In this Report, we explain how we model the contribution of motor-vehicles and other emissions sources to ambient air pollution.
In Reports 11, 12, and 13 of this social-cost series (see the list at the beginning of this report), we develop dose-response functions that estimate changes in human health, crop production, and visibility as a function of changes in ambient air pollution: ΔE = f(ΔP,O) = f (PI, PP,O),
where: ∆E = the change in the effect of interest (human health, crop production, or visibility)
∆P = the change in ambient air pollution
O = other variables (such as population or incidence rate)
PI = the initial pollution level
PP = the pollution level after the change in pollution -- in this social-cost analysis, the level after removing all anthropogenic emissions, or 10% or 100% of motor-vehicle related emissions.
The initial pollution level, PI, is the actual ambient air quality in each county in the U.S. These data, and the data for any of the other variables O, such as population, are discussed in Reports 11, 12, and 13. In this report, we discuss how we estimate PP, the pollution level after removing anthropogenic emissions, or 10% or 100% of motor-vehicle related emissions.

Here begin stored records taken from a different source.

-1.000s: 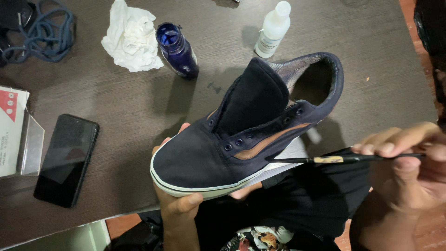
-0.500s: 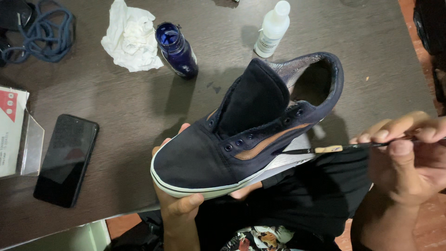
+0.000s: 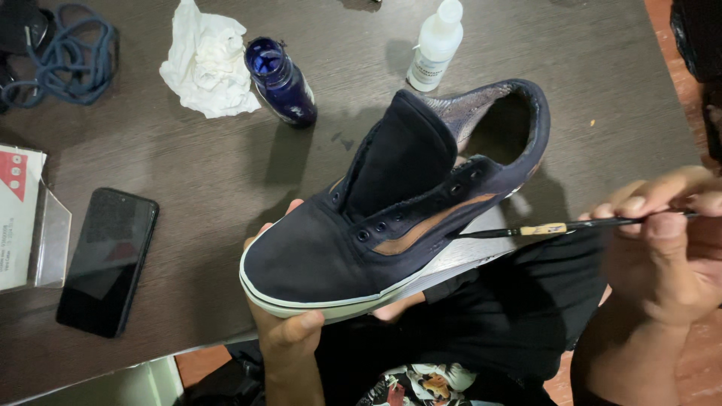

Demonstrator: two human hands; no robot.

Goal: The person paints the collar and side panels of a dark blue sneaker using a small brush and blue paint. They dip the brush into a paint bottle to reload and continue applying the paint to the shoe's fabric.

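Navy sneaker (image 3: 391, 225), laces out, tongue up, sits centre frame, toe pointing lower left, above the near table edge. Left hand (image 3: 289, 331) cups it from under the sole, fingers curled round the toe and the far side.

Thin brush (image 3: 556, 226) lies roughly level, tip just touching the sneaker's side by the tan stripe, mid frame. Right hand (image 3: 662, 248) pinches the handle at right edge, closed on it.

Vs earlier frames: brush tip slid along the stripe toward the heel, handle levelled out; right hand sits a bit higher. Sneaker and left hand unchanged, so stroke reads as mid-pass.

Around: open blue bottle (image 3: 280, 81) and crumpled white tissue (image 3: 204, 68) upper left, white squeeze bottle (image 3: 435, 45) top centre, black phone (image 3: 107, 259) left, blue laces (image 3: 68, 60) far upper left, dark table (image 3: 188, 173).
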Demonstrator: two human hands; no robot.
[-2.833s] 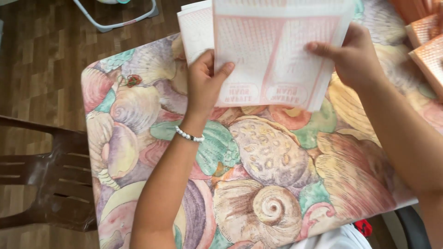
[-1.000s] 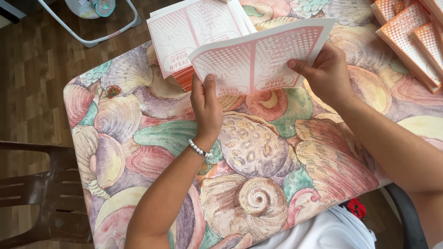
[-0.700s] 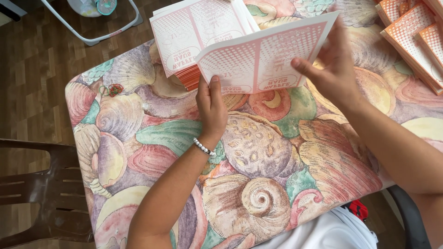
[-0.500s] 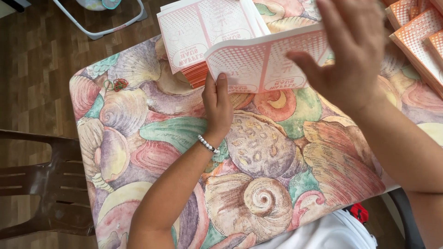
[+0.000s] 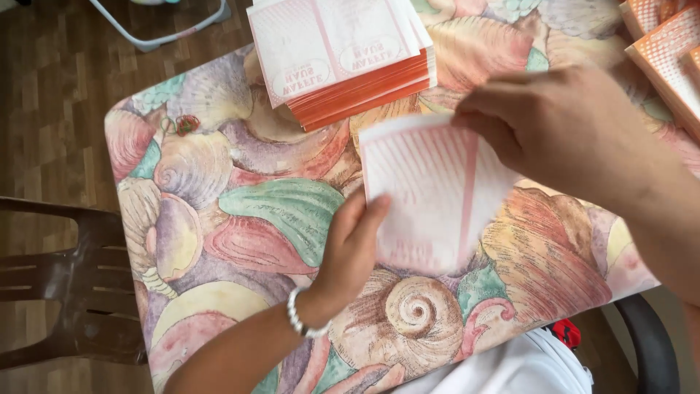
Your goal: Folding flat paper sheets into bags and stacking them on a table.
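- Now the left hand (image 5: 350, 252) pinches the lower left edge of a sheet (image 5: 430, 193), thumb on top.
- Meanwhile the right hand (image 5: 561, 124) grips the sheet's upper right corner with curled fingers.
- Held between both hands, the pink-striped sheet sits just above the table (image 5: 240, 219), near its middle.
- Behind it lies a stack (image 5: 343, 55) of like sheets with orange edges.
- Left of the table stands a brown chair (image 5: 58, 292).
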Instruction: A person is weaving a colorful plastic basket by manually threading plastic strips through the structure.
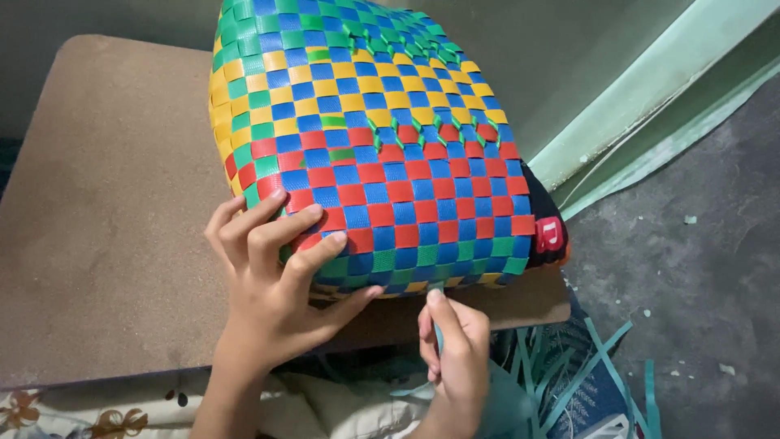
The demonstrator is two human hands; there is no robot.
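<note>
Resting on a brown board [106,203]: one woven basket [366,146] of blue, yellow, red and green strips, lying on its side. Left hand [272,284], fingers spread flat, presses its near lower corner. Right hand [455,349] pinches a teal strip [439,337] at the basket's bottom edge. Loose teal strips [585,374] lie on the grey floor [699,268], right.

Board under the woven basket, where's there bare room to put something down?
The board is bare left of the basket, from its far edge to the near edge beside the left hand. A narrow strip shows right of the right hand, under the basket. The floor by the green strips is cluttered; the grey floor beyond is open.
</note>
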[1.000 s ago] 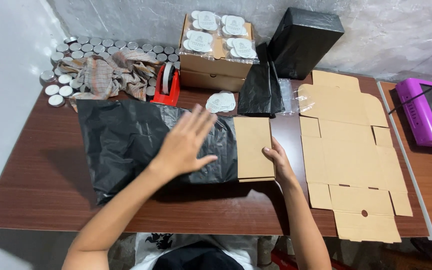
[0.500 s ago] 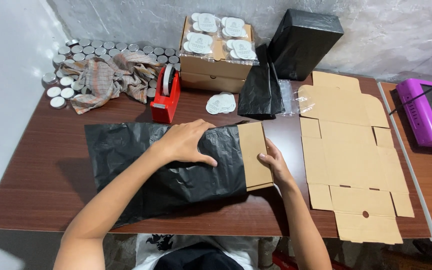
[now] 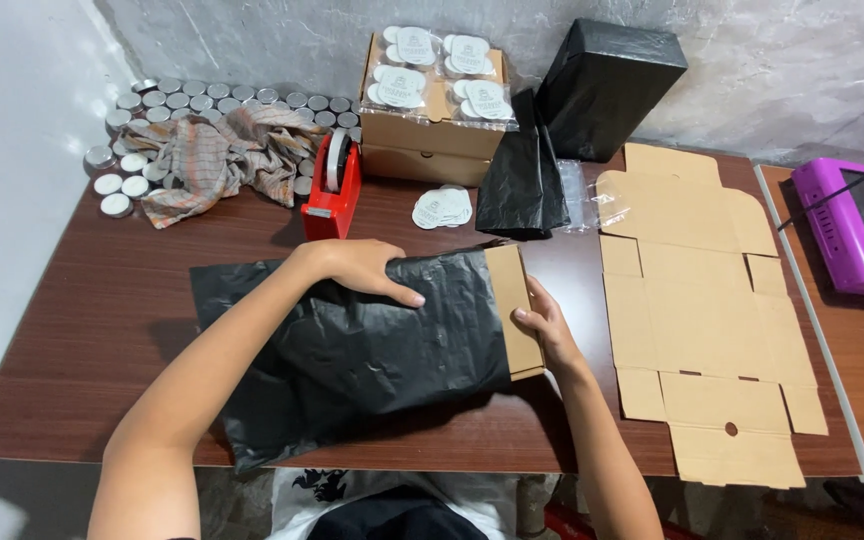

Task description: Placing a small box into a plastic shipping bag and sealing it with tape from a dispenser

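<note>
Nearest to me, a black plastic bag (image 3: 352,350) lies flat across the front of the dark wood tabletop (image 3: 82,330), with a flat brown cardboard box (image 3: 514,310) most of the way inside it; only the box's right end sticks out of the bag's mouth. My left hand (image 3: 357,268) rests on top of the bag near its upper edge, fingers (image 3: 407,296) stretched forward and pressing down on the plastic, gripping nothing. My right hand (image 3: 544,325) sits at the exposed end of the box, fingers curled against its right edge and touching the cardboard; I cannot tell whether they clamp it or only push. Just right of that hand, an unfolded cardboard box blank (image 3: 697,300) lies flat. Farther back, a red tape dispenser (image 3: 334,188) stands just beyond the bag. Right of it sit a small stack of round white labels (image 3: 442,208) and a crumpled black bag (image 3: 522,180) standing upright. At far left, a checked cloth (image 3: 217,155) lies among rows of small round silver tins (image 3: 117,185). Against the wall, an open carton (image 3: 422,140) holds packets of white discs, beside a black-wrapped parcel (image 3: 607,85). A purple appliance (image 3: 852,225) sits at the right edge.
</note>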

Note that, when we estimate the pollution level after removing motor-vehicle related emissions, we estimate the effects of a specific, “marginal” change in pollution: the difference between actual pollution (PI) and, what pollution would have been had motor-vehicle-related emissions been reduced by 10% or 100% (PP). We did consider as an alternative estimating the effect of all anthropogenic air pollution and then assigning a fraction of this total effect to motor vehicles, but for two reasons rejected this alternative. First, some of our dose-response functions (in Reports 11, 12, and 13) are nonlinear, which means that the change in effects (the responses) depends not only on the difference between PI and PP (the “doses”), but on the absolute magnitudes of PI and PP as well. A decrease in pollution from 15 units to 10 units does not necessarily 1 result in the same change in effects as does a decrease from 10 units to 5 units or from 5 units to zero units. If all of the dose-response functions were linear, then effects would be a function only of the difference between PI and PP, and one would have to specify only this difference, and not the absolute values of PI and PP. But as this is not the case, we must specify the absolute magnitudes of PP and PI.
Second, because ozone formation is a nonlinear function of two precursor pollutants, NOx and VOCs, the only way to model the real nonlinear effect on ozone of motor-vehicle ozone-precursor emissions is to model actual ozone levels with and without motor vehicle precursor emissions. It simply is not meaningful to model the elimination of all anthropogenic pollution and then use some ad-hoc rules or “apportioning” factors assign a fraction of this eliminated pollution to motor vehicles.
In short, we perform a “with/without” analysis: we estimate the health, agriculture, or visibility effects of the difference between total air pollution (with motorvehicle-related emissions) and air pollution with 10% or 100% of motor-vehicle-related emissions eliminated. To estimate the difference in pollution due to motor-vehicle emissions, we use data on ambient air quality, a detailed emissions inventory, emissions correction factors, and a simple air-quality dispersion model.